Items from a dataset.
BEGIN

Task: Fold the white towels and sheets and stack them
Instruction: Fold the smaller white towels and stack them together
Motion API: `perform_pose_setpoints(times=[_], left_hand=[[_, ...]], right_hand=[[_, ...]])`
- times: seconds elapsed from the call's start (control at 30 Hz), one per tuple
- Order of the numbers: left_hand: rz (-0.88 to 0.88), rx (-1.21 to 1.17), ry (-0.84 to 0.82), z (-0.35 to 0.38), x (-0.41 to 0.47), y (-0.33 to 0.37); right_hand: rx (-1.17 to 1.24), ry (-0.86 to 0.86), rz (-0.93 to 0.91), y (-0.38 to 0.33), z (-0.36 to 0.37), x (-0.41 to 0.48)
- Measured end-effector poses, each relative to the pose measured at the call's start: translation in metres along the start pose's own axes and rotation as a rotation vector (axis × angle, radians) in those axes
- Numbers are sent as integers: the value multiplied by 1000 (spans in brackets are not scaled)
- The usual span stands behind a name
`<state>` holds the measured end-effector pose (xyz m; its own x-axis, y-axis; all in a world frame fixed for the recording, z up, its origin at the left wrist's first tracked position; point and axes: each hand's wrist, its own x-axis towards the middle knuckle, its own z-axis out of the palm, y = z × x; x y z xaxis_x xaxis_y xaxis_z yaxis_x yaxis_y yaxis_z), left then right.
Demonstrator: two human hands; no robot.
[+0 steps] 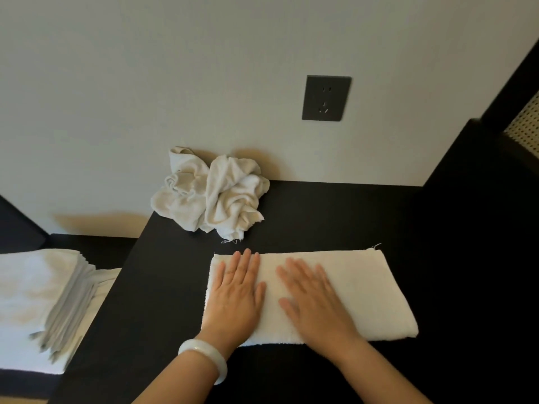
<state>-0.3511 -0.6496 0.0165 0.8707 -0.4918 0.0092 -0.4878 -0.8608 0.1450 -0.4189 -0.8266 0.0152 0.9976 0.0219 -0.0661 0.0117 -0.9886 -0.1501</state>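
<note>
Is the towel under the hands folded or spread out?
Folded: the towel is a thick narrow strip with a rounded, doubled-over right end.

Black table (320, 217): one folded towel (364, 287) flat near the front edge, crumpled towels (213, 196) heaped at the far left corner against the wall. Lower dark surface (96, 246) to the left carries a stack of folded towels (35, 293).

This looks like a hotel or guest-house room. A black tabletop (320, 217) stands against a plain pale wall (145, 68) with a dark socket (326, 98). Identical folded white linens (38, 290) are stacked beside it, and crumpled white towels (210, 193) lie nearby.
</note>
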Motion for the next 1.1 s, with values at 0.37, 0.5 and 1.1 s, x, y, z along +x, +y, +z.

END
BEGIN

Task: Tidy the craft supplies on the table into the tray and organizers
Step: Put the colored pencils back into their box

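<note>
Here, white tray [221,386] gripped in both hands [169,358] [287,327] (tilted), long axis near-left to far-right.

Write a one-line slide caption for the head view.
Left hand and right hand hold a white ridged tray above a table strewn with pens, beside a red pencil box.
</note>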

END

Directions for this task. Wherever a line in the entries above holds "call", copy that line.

Answer below.
- times: seconds elapsed from the call's start (control at 30 Hz), one per tuple
- Measured end-effector poses, each relative to the pose measured at the call's start: translation in metres along the start pose's own axes and rotation as a rotation vector (axis × angle, radians) in those axes

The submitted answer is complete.